Thursday, April 9, 2009

The Holy Land (of Fish)

I've never understood how Japanese business works. All the way back to my college days when I would get bored, drink a beer and putz around the city center on my bike looking for more beer I peered into fantastically overpriced, perpetually customer-less shops and wracked my brains to figure out why their business model didn't see them quickly and soundly collapse like the house of cards they appear to be built on, as would happen in any other market economy. Believe it or not, some of them remain to this day!

Where am I going with this again...?

Oh, right, sushi. Kappa Sushi is a new player in the kaitenzushi (conveyer belt sushi) wars of Hita, and I have no flippin' clue why it's set up shop here. The polar opposite of the previously mentioned failed business models, Kappa is such a shining light of fabulousness in the dining abyss of Western Oita Prefecture that after tasting from their Well of Infinite Delights I fully expect the citizens of other nearby municipalities to riot in the street, clawing and tearing at the eye sockets of police and elected officials as they wonder why--why!--haven't they one in their town. Now, Kappa is a pretty famous chain of kaitenzushi shops from the Tokyo area with (now) three shops in Kyushu, the other two being in Fukuoka and Dazaifu, and it's precisely that hipness and regional rarity that has me so confused--just what the hell are they doing in Hita?

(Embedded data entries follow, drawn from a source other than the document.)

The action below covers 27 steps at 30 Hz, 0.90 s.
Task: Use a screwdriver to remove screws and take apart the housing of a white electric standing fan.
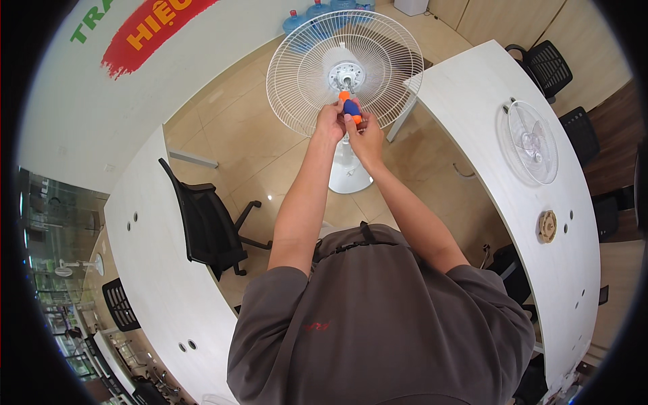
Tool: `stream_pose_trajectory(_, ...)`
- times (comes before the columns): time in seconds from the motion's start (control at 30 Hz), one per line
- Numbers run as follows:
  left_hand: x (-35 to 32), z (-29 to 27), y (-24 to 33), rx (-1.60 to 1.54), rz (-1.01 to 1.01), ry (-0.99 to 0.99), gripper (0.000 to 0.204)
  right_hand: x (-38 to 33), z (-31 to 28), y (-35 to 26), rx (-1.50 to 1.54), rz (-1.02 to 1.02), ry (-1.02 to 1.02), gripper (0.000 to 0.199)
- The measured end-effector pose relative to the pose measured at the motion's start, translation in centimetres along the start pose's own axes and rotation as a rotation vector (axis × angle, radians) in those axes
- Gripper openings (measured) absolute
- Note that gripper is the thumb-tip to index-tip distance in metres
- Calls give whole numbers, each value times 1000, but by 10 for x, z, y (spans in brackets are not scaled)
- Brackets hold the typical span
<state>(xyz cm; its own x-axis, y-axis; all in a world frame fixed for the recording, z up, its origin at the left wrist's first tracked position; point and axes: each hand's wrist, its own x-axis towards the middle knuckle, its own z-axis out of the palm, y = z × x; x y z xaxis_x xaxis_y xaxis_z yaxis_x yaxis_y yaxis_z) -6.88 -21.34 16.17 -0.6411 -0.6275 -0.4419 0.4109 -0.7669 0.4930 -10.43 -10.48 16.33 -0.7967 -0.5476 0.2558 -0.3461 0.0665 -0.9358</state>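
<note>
In front of me stands a white pedestal fan; its round wire guard [290, 81] is exposed, with no blades on the white hub [346, 73] and metal shaft. My left hand [330, 123] and my right hand [365, 137] meet just below that hub. Fingers of both are closed around a small orange-and-blue object [351, 108], like a thick handle, whose upper end points at the shaft. Its exact kind is hard to make out. Below my hands, the fan's white round base [350, 181] rests on the tiled floor.
On the white table [466, 101] at right lie a round wire guard with clear fan blades [532, 145] and a round tan object [547, 226]. A black office chair [209, 216] stands by the left table [145, 250]. Blue water bottles [317, 9] line the far wall.
</note>
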Motion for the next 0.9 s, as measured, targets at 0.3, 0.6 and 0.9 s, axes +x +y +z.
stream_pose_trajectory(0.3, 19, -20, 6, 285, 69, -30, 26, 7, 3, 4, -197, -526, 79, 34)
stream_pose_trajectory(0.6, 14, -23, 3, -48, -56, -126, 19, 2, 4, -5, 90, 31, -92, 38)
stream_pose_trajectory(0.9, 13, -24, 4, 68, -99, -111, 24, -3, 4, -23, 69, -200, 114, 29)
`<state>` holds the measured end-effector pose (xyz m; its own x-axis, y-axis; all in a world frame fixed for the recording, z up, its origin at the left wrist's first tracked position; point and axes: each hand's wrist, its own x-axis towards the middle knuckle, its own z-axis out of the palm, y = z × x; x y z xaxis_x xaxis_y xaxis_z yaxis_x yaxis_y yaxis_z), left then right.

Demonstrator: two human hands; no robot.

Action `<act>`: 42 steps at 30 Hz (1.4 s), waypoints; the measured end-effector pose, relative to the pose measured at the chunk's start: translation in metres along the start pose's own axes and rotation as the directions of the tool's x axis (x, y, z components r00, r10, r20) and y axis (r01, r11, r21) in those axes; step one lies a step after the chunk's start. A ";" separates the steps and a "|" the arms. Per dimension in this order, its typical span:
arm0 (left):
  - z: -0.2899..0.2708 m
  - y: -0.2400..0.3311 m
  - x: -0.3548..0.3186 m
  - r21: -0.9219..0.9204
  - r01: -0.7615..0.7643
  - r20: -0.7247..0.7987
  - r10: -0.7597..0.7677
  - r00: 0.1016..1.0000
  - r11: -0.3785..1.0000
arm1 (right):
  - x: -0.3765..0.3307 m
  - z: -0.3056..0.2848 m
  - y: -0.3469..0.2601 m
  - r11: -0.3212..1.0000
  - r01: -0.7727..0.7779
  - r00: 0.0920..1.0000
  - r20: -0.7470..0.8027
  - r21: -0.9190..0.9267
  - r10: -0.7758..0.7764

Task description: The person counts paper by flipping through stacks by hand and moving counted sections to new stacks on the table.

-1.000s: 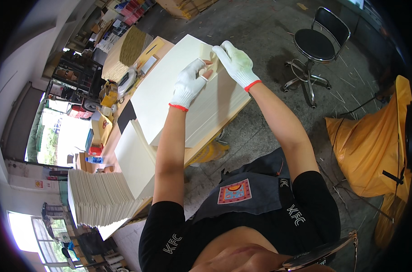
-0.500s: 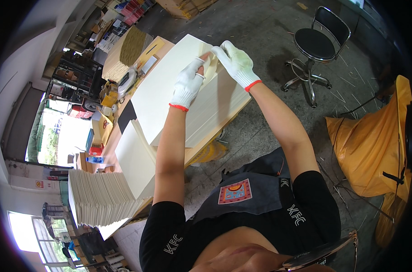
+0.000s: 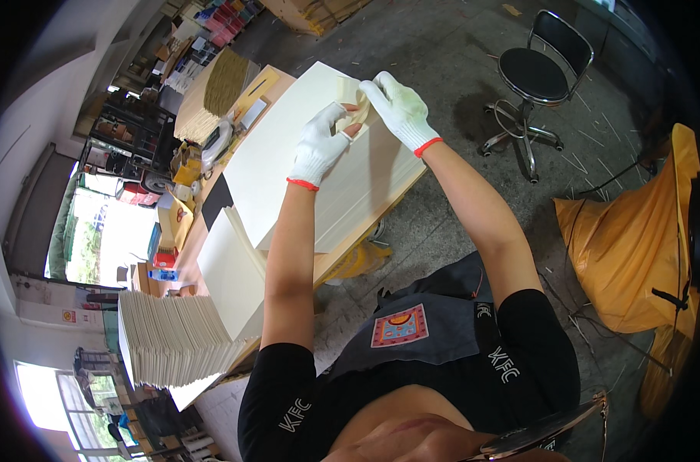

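Observation:
A stack of large cream-white sheets (image 3: 273,154) lies on the wooden table before me. At its far right end a cream strip of sheet edge (image 3: 355,90) is bent up between my hands. My left hand (image 3: 323,146), in a white knit glove with a red cuff, is over the stack. Its bare thumb and index finger are apart beside the bent strip. My right hand (image 3: 400,108), gloved likewise, has its fingers curled at the strip's right side. The thumb points toward the left hand, and its palm side is hidden.
A thick pile of folded sheets (image 3: 177,335) stands at the near left. Brown-edged sheets (image 3: 230,81) are piled at the table's far end. Scissors (image 3: 180,212) and a blue-labelled bottle (image 3: 163,274) lie along the left side. A black chair (image 3: 541,73) and an orange bag (image 3: 615,239) stand at right.
My left thumb and index finger have spread apart, and the hand has turned slightly. My right hand stays nearly in place at the bent strip.

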<state>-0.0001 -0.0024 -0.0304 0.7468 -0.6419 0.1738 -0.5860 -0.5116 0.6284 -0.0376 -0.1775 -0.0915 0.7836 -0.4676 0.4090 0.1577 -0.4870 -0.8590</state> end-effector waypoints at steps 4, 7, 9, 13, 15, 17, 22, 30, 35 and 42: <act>0.000 -0.005 0.001 -0.015 -0.002 0.002 0.002 1.000 1.000 | 0.002 -0.005 -0.001 1.000 -0.004 0.998 0.066 0.014 0.003; -0.002 -0.002 -0.003 0.092 -0.063 -0.061 0.069 0.996 0.994 | 0.005 -0.022 -0.003 0.987 -0.015 0.993 0.114 -0.157 0.033; 0.002 -0.003 -0.004 0.104 -0.079 -0.140 0.093 0.986 0.992 | 0.007 -0.038 -0.005 0.931 -0.022 0.984 0.159 -0.364 0.086; 0.004 -0.005 -0.002 0.068 -0.068 -0.152 0.078 0.985 0.995 | 0.011 -0.041 0.007 0.790 0.339 0.924 0.338 -0.510 -0.179; 0.002 -0.006 -0.002 0.056 -0.048 -0.100 0.053 0.994 0.997 | 0.018 -0.041 0.006 0.666 0.483 0.875 0.327 -0.568 -0.356; 0.000 -0.009 0.000 0.063 -0.058 -0.088 0.064 0.994 0.996 | 0.023 -0.043 -0.005 0.599 0.577 0.815 0.345 -0.555 -0.466; 0.002 -0.014 0.003 0.065 -0.116 -0.094 0.122 0.988 0.991 | 0.026 -0.021 -0.011 0.920 0.251 0.942 0.295 -0.302 -0.160; -0.001 -0.015 0.003 -0.010 -0.056 -0.057 0.056 0.997 0.998 | 0.009 -0.014 -0.008 0.996 -0.051 0.982 0.179 -0.067 0.062; 0.000 -0.003 0.002 -0.031 0.011 -0.013 -0.011 1.000 0.999 | 0.006 -0.009 -0.002 0.998 -0.025 0.991 0.128 -0.053 0.031; -0.002 0.003 -0.001 -0.025 0.018 -0.017 -0.018 1.000 1.000 | 0.006 -0.009 -0.001 0.998 -0.009 0.993 0.121 -0.057 0.016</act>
<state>-0.0019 -0.0023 -0.0274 0.7626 -0.6226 0.1754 -0.5645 -0.5083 0.6503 -0.0379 -0.1864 -0.0852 0.8530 -0.3827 0.3549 0.1162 -0.5237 -0.8440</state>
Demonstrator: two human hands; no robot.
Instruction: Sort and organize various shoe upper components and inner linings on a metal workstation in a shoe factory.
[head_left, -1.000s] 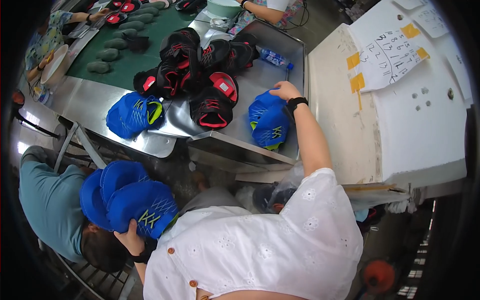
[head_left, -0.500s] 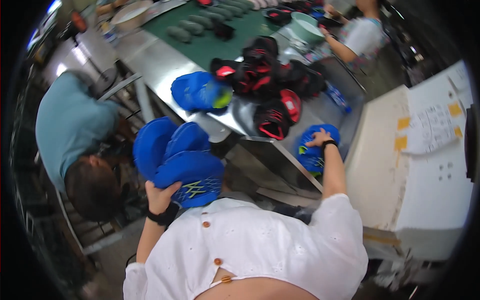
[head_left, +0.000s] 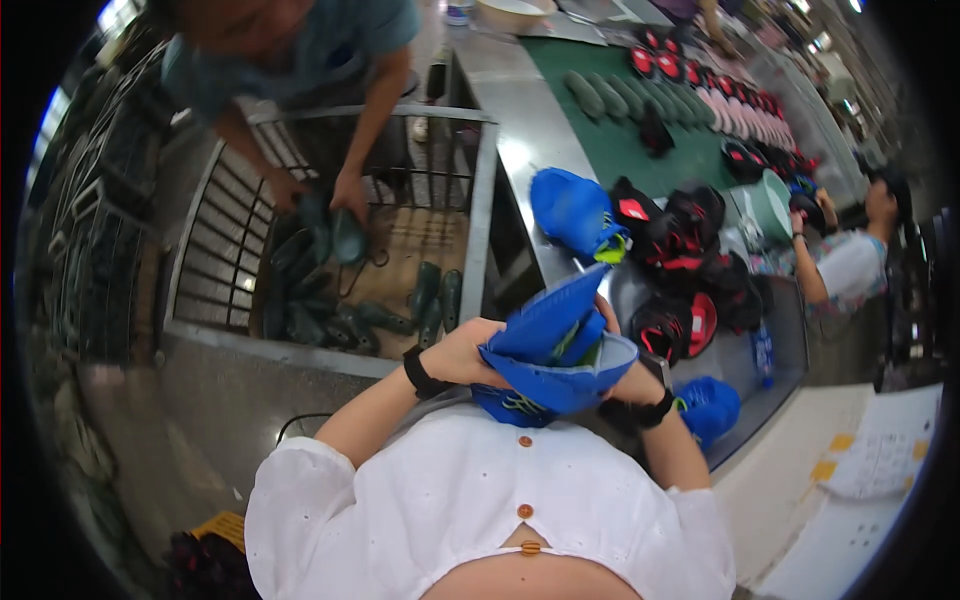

Two seemingly simple factors make Kappa so utterly fascinating: the ordering and delivery systems. A trip to a normal kaitenzushi shop might have you scanning the approaching or even distant items on the ever-moving belt for tasty morsels, sometimes leading to disappointment when some jackass at the table just upstream of you takes the plate you've been waiting for, like, two minutes for. I hate them. If nothing appeals to you then there's always a sushi chef to yell orders at, but then there's the soul-sapping guilt that comes with brusquely ordering around another human being. Kappa does away with the human element almost entirely with a touchscreen ordering system that has all the sushi categorized in menus by type and then alphabetically arrayed. Not long after inputting your order--and this is the part you need to be sitting down for--an OMGWTF miniature shinkansen bullet train comes shooting out of the wall and stops at your table with the goods for you to pluck off and chow down on! Holy Bejeebuz!


If you don't like the normal fare circulating around the belt, i.e. this wiener maki, just look up at the touchscreen...


...and select the type of sushi or side dish you want to order and it will soon be delivered by...


...an OMGWTF bullet train, straight to your table. Press a red button to make it go back to its hole in the wall.

I swear, if the place didn't close I'd never leave.